_Work task:_ Every line below should be duplicated exactly.

_Data block:_
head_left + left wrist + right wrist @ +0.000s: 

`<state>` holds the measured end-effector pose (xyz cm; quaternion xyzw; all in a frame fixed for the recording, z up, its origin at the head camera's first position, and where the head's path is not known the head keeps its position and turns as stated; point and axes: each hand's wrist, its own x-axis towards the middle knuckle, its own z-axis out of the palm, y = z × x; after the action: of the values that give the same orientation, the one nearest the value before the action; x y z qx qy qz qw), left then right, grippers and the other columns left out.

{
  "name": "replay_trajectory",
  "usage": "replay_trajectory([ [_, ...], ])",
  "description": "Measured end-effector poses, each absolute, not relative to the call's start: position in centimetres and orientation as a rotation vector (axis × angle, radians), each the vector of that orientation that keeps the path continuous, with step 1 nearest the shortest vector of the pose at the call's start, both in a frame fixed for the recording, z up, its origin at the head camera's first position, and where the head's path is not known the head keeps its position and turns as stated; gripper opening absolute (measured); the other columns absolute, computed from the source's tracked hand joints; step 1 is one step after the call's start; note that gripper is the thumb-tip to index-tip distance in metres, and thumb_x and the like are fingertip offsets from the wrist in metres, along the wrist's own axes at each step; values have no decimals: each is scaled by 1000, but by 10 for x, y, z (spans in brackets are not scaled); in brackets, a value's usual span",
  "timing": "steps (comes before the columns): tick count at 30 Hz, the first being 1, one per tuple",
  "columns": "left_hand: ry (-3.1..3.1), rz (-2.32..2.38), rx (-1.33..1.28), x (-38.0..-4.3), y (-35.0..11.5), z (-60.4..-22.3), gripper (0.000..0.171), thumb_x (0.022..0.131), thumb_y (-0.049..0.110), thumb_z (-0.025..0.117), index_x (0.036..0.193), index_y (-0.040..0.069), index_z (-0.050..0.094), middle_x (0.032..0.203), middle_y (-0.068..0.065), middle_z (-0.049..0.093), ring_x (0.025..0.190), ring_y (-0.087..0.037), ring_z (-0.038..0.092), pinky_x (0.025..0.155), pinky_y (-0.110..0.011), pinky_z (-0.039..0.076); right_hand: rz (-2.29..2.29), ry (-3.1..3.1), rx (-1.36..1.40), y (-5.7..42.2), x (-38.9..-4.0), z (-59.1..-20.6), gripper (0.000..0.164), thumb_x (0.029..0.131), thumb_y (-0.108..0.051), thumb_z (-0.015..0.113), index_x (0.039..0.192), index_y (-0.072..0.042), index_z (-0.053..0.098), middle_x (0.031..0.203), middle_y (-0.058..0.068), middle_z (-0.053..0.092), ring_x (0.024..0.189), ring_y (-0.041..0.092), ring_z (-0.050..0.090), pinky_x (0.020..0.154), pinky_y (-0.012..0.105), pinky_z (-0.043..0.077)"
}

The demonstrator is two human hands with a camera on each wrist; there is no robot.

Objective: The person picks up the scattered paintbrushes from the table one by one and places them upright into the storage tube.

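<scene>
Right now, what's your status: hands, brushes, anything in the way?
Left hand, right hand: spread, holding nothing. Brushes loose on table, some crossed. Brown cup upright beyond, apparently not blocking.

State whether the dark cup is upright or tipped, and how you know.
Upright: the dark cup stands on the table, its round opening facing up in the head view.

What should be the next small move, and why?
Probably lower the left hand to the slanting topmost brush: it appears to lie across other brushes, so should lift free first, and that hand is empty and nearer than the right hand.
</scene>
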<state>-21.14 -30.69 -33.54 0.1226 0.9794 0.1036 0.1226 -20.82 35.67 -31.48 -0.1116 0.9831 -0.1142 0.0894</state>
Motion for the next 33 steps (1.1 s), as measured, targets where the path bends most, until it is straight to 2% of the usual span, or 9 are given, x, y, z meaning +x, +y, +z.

_Exercise answer:_
head_left + left wrist + right wrist @ +0.000s: 

`<state>` holds the measured end-effector pose (xyz cm; quaternion xyzw; all in a frame fixed for the recording, z up, its origin at the head camera's first position, and where the head's path is not known the head keeps its position and turns as stated; point and axes: each hand's wrist, its own x-axis towards the middle knuckle, its own z-axis out of the palm, y = z × x; after the action: of the values that give the same orientation, the one nearest the value before the action; x y z qx qy qz qw), left then right, grippers and the other columns left out.

{
  "name": "replay_trajectory",
  "usage": "replay_trajectory([ [_, ...], ])",
  "description": "Measured end-effector poses, each absolute, not relative to the call's start: position in centimetres and orientation as a rotation vector (axis × angle, radians), each the vector of that orientation that keeps the path continuous, with step 1 nearest the shortest vector of the pose at the call's start, both in a frame fixed for the recording, z up, its origin at the head camera's first position, and where the head's path is not known the head keeps its position and turns as stated; gripper opening absolute (measured); the other columns absolute, computed from the source's tracked hand joints; step 1 is one step after the call's start; note that gripper is the thumb-tip to index-tip distance in metres, and thumb_x and the like are fingertip offsets from the wrist in metres, along the wrist's own axes at each step; values have no decimals: each is scaled by 1000, but by 10 for x, y, z (spans in brackets are not scaled); in brackets, a value's usual span",
  "timing": "steps (comes before the columns): tick count at 30 Hz, the first being 1, one per tuple",
  "columns": "left_hand: ry (-3.1..3.1), rz (-2.32..2.38), rx (-1.33..1.28), x (-38.0..-4.3), y (-35.0..11.5), z (-60.4..-22.3), gripper (0.000..0.171), thumb_x (0.022..0.131), thumb_y (-0.049..0.110), thumb_z (-0.025..0.117), index_x (0.036..0.193), index_y (-0.040..0.069), index_z (-0.050..0.094), middle_x (0.032..0.203), middle_y (-0.068..0.065), middle_z (-0.049..0.093), ring_x (0.025..0.190), ring_y (-0.087..0.037), ring_z (-0.038..0.092), pinky_x (0.025..0.155), pinky_y (-0.110..0.011), pinky_z (-0.039..0.076); right_hand: rz (-2.29..2.29), ry (-3.1..3.1), rx (-1.36..1.40), y (-5.7..42.2), x (-38.9..-4.0), z (-59.1..-20.6), gripper (0.000..0.164), thumb_x (0.029..0.131), thumb_y (-0.108..0.051), thumb_z (-0.015..0.113), index_x (0.039..0.192), index_y (-0.072..0.042), index_z (-0.053..0.098), middle_x (0.031..0.203), middle_y (-0.058..0.068), middle_z (-0.053..0.092), ring_x (0.024..0.189), ring_y (-0.041..0.092), ring_z (-0.050..0.090), pinky_x (0.020..0.154), pinky_y (-0.012..0.105), pinky_z (-0.043..0.077)"
}

The demonstrator is two human hands with a camera on each wrist; there is no robot.

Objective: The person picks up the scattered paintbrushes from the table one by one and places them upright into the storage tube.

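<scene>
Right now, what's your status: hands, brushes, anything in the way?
Left hand, right hand: spread, holding nothing. Brushes loose on table, some crossed. Brown cup upright beyond, apparently not blocking.

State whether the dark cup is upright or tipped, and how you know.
Upright: the dark cup stands on the table, its round opening facing up in the head view.

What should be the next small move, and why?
Probably lower the left hand to the slanting topmost brush: it appears to lie across other brushes, so should lift free first, and that hand is empty and nearer than the right hand.
</scene>
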<state>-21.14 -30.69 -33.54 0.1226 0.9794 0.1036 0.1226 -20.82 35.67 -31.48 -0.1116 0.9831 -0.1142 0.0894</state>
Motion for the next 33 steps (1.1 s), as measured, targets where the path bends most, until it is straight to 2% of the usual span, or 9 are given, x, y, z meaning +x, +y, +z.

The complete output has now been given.